Copy out each line of the data that contains "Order".

• _Exercise inputs_:
══════════════════════════════
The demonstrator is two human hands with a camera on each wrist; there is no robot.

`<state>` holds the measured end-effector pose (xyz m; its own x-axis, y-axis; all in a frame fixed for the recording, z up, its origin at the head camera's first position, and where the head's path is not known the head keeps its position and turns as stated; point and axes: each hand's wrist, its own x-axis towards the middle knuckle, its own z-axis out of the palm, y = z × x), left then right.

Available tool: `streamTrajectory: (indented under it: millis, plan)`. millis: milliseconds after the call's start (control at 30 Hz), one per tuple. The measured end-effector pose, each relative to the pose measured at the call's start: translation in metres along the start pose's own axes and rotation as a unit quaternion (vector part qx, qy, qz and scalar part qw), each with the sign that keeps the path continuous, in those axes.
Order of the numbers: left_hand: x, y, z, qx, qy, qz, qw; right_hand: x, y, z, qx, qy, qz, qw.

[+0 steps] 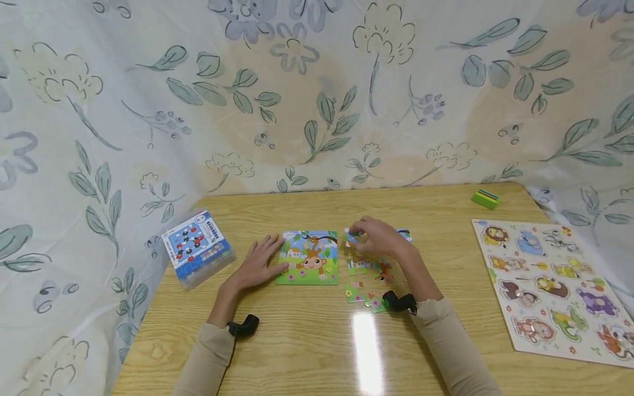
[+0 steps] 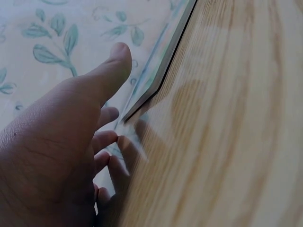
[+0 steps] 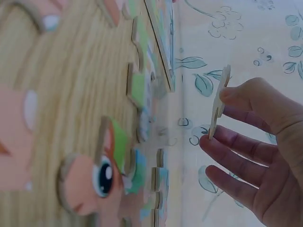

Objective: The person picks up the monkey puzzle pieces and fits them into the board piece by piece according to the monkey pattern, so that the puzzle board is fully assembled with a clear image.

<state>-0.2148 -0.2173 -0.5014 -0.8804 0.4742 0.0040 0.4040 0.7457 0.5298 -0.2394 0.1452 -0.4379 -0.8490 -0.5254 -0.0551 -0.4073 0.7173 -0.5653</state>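
My right hand point(image 1: 378, 237) pinches a thin wooden jigsaw piece point(image 3: 218, 101) between thumb and fingers, holding it above the table in the right wrist view. Below and around that hand lie loose and partly joined jigsaw pieces point(image 1: 355, 292), some showing a monkey's face and eye point(image 3: 103, 177). To their left is a square monkey picture board point(image 1: 307, 278), showing a monkey hanging from a branch. My left hand point(image 1: 257, 261) rests by the board's left edge, fingers extended, thumb close to the edge. In the left wrist view that hand point(image 2: 61, 118) holds nothing.
A clear box with a blue-and-white molecule label point(image 1: 198, 242) stands at the left. A large animal puzzle board point(image 1: 537, 264) lies at the right, and a small green block with coloured stripes point(image 1: 485, 199) sits near the back edge. A floral cloth point(image 1: 307, 99) hangs behind the wooden table point(image 1: 297, 341).
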Motion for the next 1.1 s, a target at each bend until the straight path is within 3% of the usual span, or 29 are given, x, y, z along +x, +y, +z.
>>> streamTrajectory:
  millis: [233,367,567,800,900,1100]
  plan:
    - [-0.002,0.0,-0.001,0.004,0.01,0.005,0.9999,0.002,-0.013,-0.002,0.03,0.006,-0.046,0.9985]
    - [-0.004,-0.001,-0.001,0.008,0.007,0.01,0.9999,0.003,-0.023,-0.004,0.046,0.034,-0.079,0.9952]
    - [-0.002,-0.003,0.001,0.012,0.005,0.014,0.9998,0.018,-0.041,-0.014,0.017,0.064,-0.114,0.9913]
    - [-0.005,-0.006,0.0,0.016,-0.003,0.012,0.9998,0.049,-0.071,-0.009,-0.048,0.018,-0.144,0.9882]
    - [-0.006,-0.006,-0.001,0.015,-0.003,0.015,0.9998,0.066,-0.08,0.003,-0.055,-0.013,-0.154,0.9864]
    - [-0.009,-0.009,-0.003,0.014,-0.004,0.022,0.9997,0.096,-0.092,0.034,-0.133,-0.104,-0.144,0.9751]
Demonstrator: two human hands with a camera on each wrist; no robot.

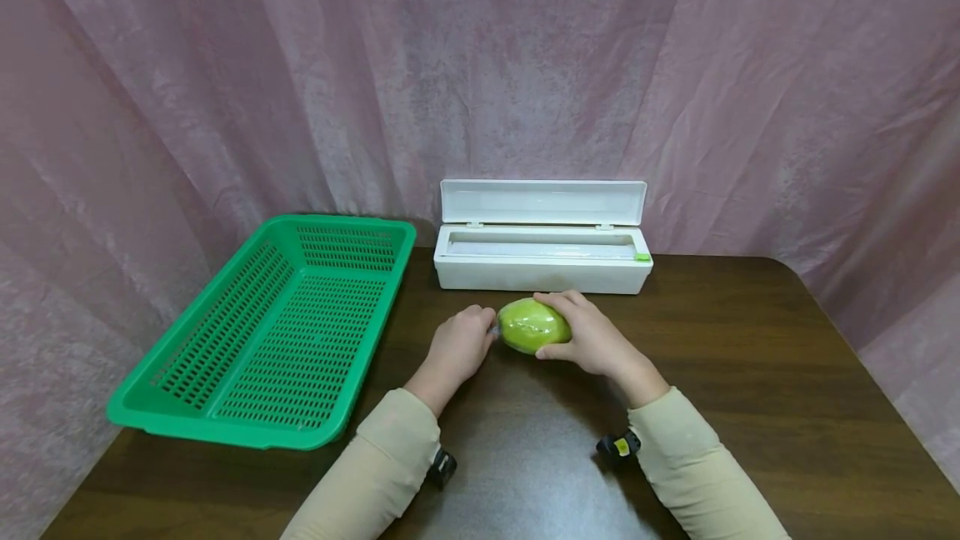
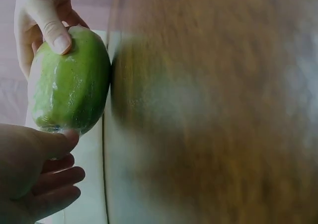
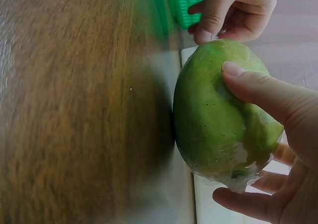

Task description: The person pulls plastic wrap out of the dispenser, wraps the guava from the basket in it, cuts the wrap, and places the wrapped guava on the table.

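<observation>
A green papaya (image 1: 533, 326), wrapped in clear cling film, lies sideways at the table's middle. My left hand (image 1: 462, 342) is at its left end, thumb and finger pinching a gathered tail of the film (image 1: 493, 330). In the left wrist view, that hand's other fingers (image 2: 59, 179) are loosely bent below the pinch. My right hand (image 1: 588, 332) grips the papaya's right part, thumb on the near side and fingers over the far side. Loose, crumpled film (image 3: 238, 182) stands out at the fruit's right end in the right wrist view.
Behind the hands stands a white cling film box (image 1: 543, 277) with its lid (image 1: 543, 202) raised and a roll inside. A green slotted basket (image 1: 300, 340) is on the left of the brown wooden table (image 1: 750, 357). A pink curtain (image 1: 525, 65) hangs behind.
</observation>
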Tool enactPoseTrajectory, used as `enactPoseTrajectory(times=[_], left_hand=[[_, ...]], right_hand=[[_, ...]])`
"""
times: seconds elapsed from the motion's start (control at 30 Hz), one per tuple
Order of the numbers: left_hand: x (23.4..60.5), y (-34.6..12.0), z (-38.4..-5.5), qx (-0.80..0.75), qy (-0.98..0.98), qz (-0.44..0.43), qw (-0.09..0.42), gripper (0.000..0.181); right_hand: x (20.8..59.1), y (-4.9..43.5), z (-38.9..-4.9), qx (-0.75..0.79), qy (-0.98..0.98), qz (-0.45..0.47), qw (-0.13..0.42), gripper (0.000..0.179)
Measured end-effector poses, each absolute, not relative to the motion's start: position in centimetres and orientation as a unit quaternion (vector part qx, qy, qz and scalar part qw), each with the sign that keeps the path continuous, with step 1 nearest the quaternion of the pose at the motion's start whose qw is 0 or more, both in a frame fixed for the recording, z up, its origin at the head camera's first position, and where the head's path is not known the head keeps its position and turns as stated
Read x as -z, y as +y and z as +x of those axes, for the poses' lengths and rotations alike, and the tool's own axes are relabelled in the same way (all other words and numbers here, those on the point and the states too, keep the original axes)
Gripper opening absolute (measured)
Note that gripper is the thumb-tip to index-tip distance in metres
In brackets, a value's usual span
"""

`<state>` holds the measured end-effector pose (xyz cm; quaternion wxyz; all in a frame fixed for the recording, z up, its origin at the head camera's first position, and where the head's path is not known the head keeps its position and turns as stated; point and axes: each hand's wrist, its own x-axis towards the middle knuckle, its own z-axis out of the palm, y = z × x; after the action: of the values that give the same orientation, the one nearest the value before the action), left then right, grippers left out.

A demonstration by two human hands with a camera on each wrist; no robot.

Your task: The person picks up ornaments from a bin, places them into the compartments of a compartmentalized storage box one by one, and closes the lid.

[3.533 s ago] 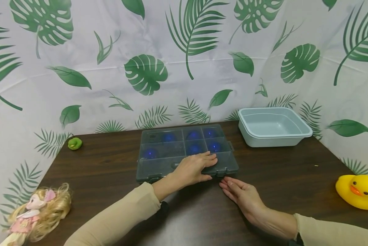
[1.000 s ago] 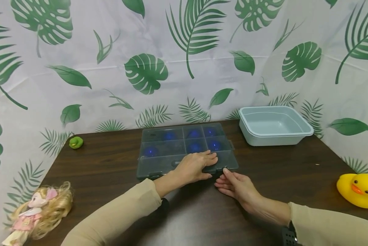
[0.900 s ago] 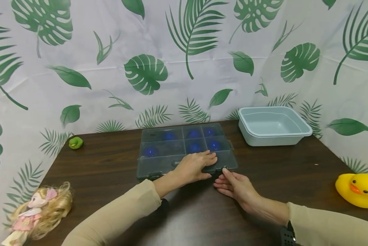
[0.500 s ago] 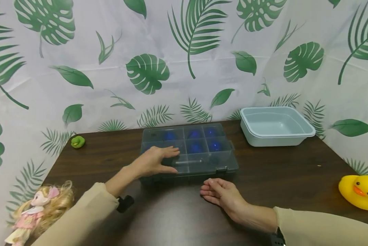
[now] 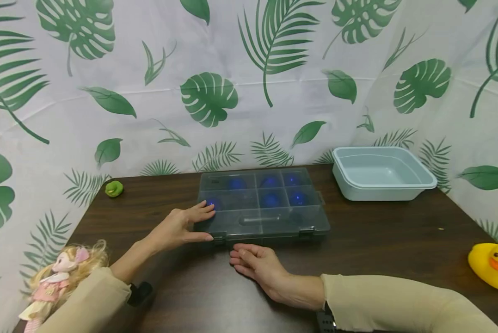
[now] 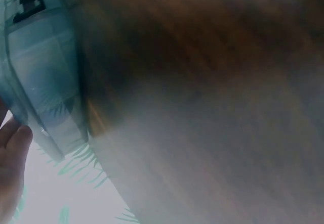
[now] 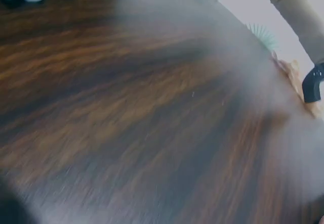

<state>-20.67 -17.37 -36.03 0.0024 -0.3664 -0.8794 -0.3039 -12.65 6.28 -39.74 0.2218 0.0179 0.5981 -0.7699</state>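
Note:
A grey see-through plastic compartment case (image 5: 290,224) lies on the table with its lid down and several blue balls (image 5: 297,198) inside. My left hand (image 5: 175,231) rests its fingers on the lid's front left corner, its thumb at the front edge beside the left latch (image 5: 219,237). The right latch (image 5: 306,232) is on the front edge too. Just before the case my right hand (image 5: 267,270) has loosely bent fingers and holds nothing. In the left wrist view, left-hand fingers (image 6: 15,145) are beside the case (image 6: 40,57). The right wrist view shows mostly blurred tabletop.
A pale blue basin (image 5: 382,193) stands at the back right. A yellow rubber duck (image 5: 492,266) is at the right edge, a small green duck (image 5: 113,188) at the back left, and a doll (image 5: 53,286) at the front left. Behind hangs a leaf-print cloth (image 5: 253,111).
My left hand has slid from the lid's right half to its left corner. My right hand has left the right latch and moved leftward along the front. The view has turned slightly right-to-left.

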Motion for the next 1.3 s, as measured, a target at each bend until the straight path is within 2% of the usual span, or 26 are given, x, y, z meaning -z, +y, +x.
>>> enactPoseTrajectory(times=[0.67,1.1,1.2,1.3], left_hand=[[36.5,-16.6,-20.2,0.309,-0.879,-0.363,0.022,0.062],[36.5,-16.7,-20.2,0.313,-0.877,-0.363,0.024,0.061],[36.6,-16.7,-20.2,0.315,-0.876,-0.364,0.023,0.061],[36.6,-16.8,-20.2,0.314,-0.876,-0.365,0.025,0.061]], right_hand=[[40.9,3.3,-11.7,0.797,0.577,0.024,0.177,0.045],[41.0,3.7,-11.9,0.793,0.58,0.026,0.185,0.041],[40.9,3.7,-12.1,0.789,0.583,0.034,0.19,0.035],[40.7,3.6,-12.4,0.785,0.588,0.044,0.189,0.021]])
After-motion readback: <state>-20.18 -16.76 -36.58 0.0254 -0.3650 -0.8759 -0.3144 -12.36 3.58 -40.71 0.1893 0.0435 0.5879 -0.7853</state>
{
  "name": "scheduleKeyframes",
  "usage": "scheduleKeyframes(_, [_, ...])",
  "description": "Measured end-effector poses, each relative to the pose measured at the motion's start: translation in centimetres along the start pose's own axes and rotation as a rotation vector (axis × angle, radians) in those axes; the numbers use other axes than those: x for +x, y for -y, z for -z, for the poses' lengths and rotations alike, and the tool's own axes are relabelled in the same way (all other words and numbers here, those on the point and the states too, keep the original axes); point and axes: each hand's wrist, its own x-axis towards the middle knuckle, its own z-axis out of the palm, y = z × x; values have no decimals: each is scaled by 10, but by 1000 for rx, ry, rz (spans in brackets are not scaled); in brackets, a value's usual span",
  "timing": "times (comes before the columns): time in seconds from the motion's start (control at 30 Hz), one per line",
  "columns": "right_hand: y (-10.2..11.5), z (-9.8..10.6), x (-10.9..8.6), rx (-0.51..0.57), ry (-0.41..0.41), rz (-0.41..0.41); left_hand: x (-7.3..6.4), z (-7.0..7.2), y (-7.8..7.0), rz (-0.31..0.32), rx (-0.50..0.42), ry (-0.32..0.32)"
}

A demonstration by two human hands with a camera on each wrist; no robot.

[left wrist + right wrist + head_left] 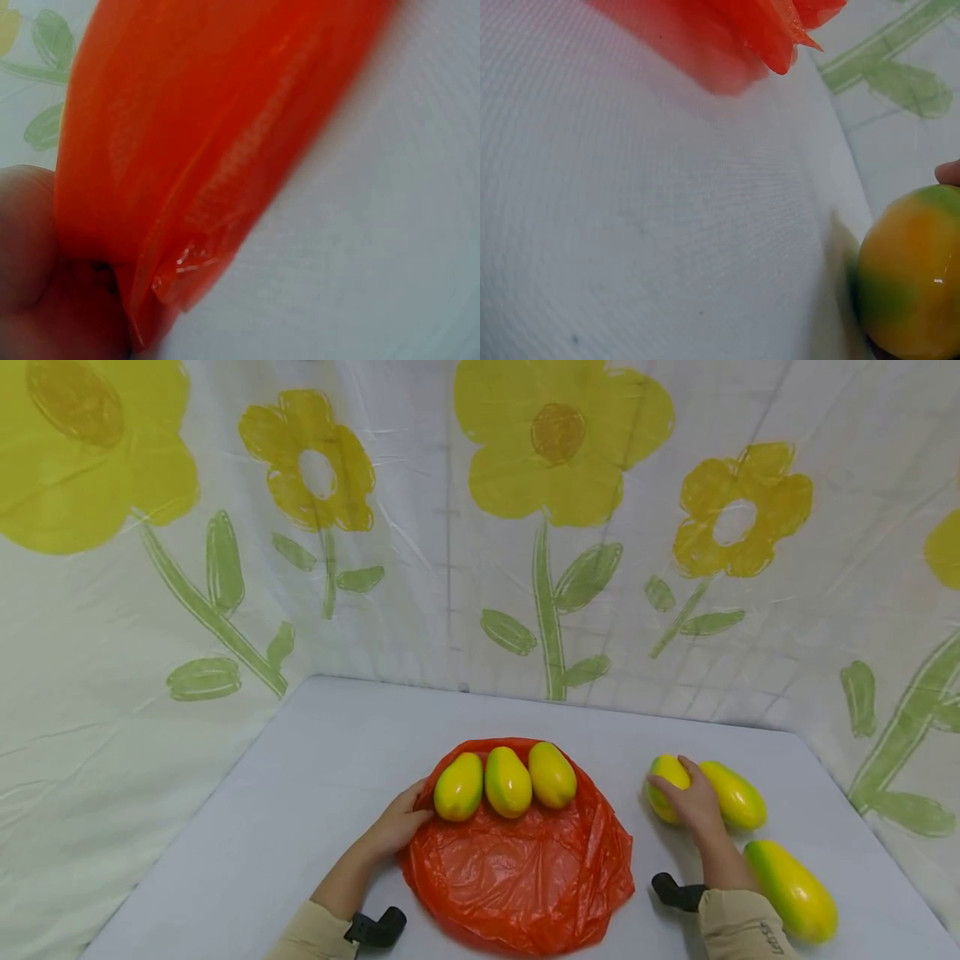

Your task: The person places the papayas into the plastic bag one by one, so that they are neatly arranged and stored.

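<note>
My left hand [401, 821] pinches the left edge of a red plastic bag [517, 881], its rim spread out round on the table. The left wrist view shows the thin red film [202, 135] gathered at my thumb [26, 240]. Three yellow-green papayas, the middle one [507, 782] upright between the others, lie side by side at the bag's far side. To the right of the bag, my right hand [693, 802] grips another papaya [666, 772], its fingers over the top. That fruit [915, 274] shows at the right edge of the right wrist view, a fingertip on it.
Right beside my right hand lies one more papaya [733, 795]. A larger-looking papaya [791, 892] sits nearer, by my right sleeve [742, 927]. The white table [322, 752] ends at a flower-printed curtain [420, 568] behind it.
</note>
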Motion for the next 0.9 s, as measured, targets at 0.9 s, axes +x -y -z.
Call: scheduleKeyframes(0.9, [19,15,-8,86,-12,-8,-2,1,-3,-5,-5,14])
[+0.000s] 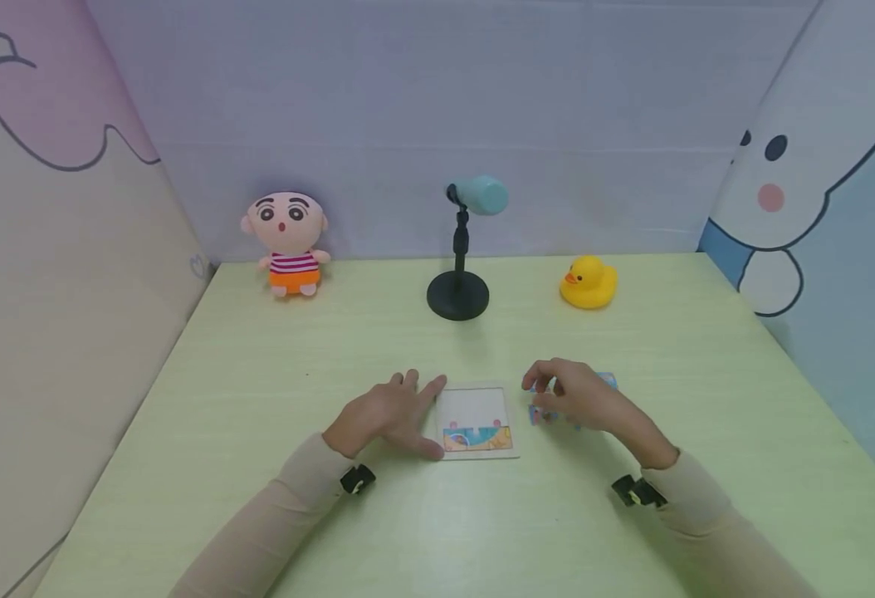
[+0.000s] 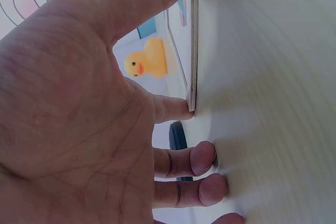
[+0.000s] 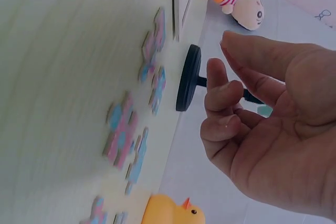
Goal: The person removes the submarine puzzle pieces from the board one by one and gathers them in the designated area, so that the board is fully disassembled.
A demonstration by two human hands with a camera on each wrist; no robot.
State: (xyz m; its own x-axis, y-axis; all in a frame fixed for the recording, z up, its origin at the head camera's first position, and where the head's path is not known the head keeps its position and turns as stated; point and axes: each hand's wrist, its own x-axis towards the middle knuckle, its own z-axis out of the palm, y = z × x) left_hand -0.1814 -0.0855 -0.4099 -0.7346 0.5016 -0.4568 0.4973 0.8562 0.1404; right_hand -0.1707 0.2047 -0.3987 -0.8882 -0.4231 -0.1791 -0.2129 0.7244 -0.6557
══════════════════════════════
• _Solution to this problem_:
Order of the numbers: left_hand: x, y, z, qx, qy, qz, qw; right_hand: x, y, z, qx, qy, qz, qw.
Order of the numbers: left_hand: x (23.4..60.5), y (-34.6..12.0), z (-38.4..-5.5), qx (-0.80..0.75), qy (-0.98..0.98), qz (-0.44..0.43), qw (-0.09..0.42), gripper (0.000..0.181); right_hand: x (20.8..59.1), y (-4.9..43.5), z (-38.9..-4.9), qx (-0.75..0.79), qy (-0.98..0.98), qz (-0.45..0.47), qw (-0.13..0.42), gripper (0.000..0.179)

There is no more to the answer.